_WHAT THE EXERCISE ASKS:_ From the records that follow, copy every line in which "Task" appears.

_RECORDS PROVIDED:_

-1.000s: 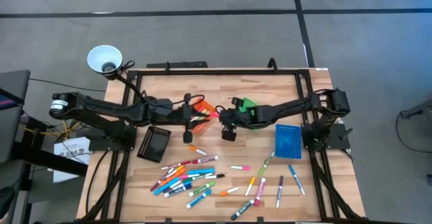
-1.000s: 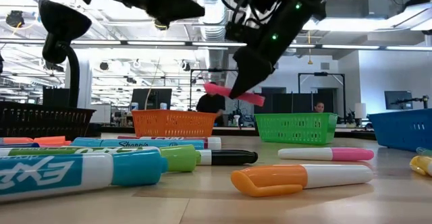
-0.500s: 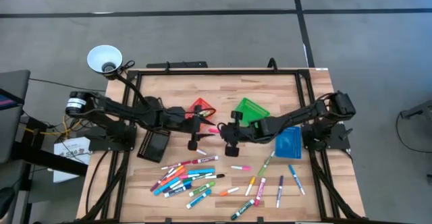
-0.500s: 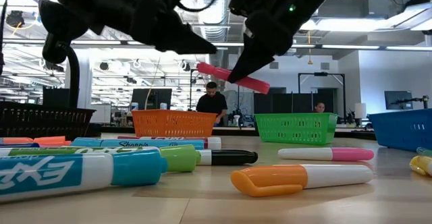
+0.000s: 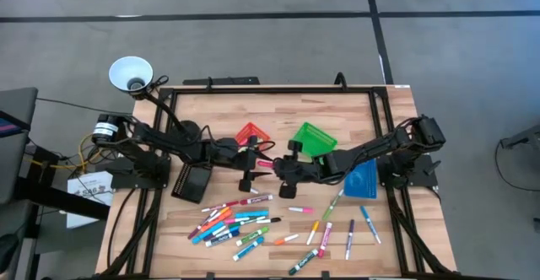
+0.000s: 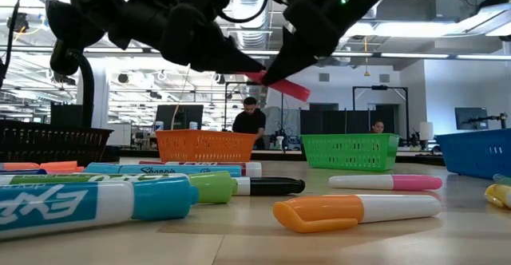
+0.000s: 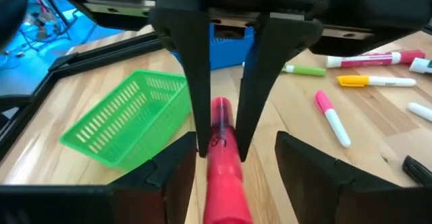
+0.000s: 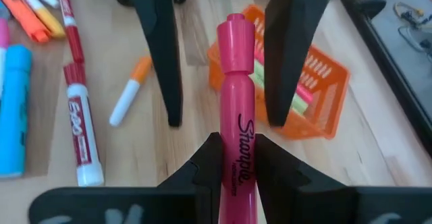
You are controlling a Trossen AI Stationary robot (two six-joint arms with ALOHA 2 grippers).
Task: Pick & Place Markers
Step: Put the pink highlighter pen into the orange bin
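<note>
A pink marker (image 8: 236, 89) hangs in the air above the table's middle (image 5: 267, 163), with my right gripper (image 8: 236, 140) shut on it. My left gripper (image 7: 233, 143) faces it from the table's left, open. Its fingers (image 8: 162, 55) stand on either side of the marker's cap end (image 8: 234, 32) without touching it. In the low view the marker (image 6: 286, 87) shows between the two dark arms. Many more markers (image 5: 232, 221) lie flat on the near half of the table. My right gripper pinches the pink marker's printed barrel (image 8: 237, 153) between its two fingers. It comes from the table's right, slanting down, and the marker runs on past the fingertips toward my left gripper. The marker is lifted clear of the table and slightly tilted.
An orange bin (image 5: 251, 137) with markers in it and a green bin (image 5: 314, 138) sit just beyond the grippers. A blue bin (image 5: 361, 179) lies at the right and a black bin (image 5: 192, 179) at the left. A lamp (image 5: 131, 73) stands at the far left corner.
My right gripper has swung from over the green bin toward the table's near edge and left, carrying the pink marker. My left gripper has left the orange bin, sinking toward the near edge and the marker until its fingers flank the cap end.
</note>
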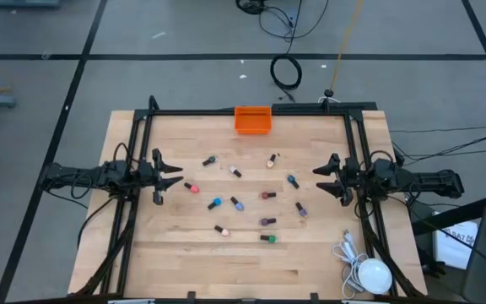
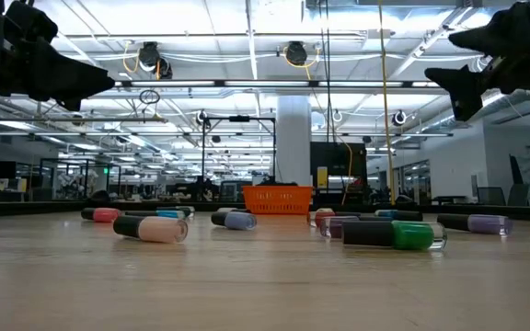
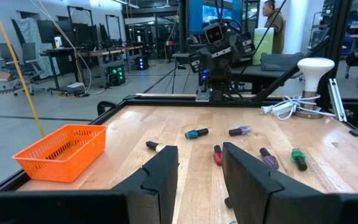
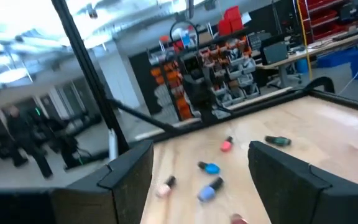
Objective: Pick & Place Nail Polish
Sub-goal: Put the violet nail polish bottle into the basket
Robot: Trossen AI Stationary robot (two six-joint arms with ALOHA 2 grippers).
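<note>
Several tiny nail polish bottles (image 1: pixel 236 203) lie on their sides, scattered over the middle of the wooden table; a peach one (image 2: pixel 150 228) and a green one (image 2: pixel 394 234) are nearest in the low view. My left gripper (image 1: pixel 174 175) hovers open and level at the table's left side, above the wood, with nothing between its fingers (image 3: pixel 199 158). My right gripper (image 1: pixel 319 179) hovers open at the right side, facing the bottles, also with nothing between its fingers (image 4: pixel 201 155). Neither touches a bottle.
An orange plastic bin (image 1: pixel 253 119) stands at the middle of the far edge. A white lamp with a coiled cable (image 1: pixel 371 274) sits at the near right corner. A black frame (image 1: pixel 251 111) runs round the table. A person (image 3: pixel 272 22) stands beyond the right side.
</note>
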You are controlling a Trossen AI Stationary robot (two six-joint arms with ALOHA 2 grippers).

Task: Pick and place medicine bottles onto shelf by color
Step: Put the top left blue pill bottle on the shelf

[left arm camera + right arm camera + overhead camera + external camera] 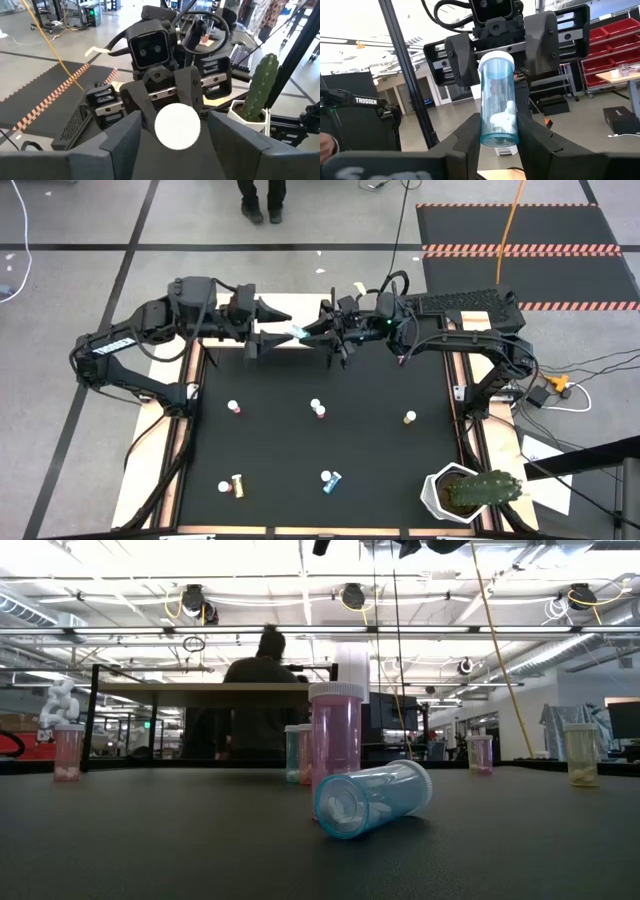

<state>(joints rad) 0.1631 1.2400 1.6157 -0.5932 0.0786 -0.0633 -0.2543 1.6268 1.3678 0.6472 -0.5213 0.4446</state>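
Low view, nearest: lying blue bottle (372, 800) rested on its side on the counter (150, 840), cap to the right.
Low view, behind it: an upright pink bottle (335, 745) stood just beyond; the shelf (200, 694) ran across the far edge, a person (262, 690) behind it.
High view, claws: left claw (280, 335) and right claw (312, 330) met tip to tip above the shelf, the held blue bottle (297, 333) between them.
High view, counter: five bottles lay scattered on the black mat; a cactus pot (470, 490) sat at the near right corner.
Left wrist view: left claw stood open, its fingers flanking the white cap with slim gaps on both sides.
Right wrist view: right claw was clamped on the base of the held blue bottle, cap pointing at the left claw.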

_WRITTEN RESPONSE:_
Task: Pick & Place Markers
Task: Pick and place medicine bottles onto shelf by color

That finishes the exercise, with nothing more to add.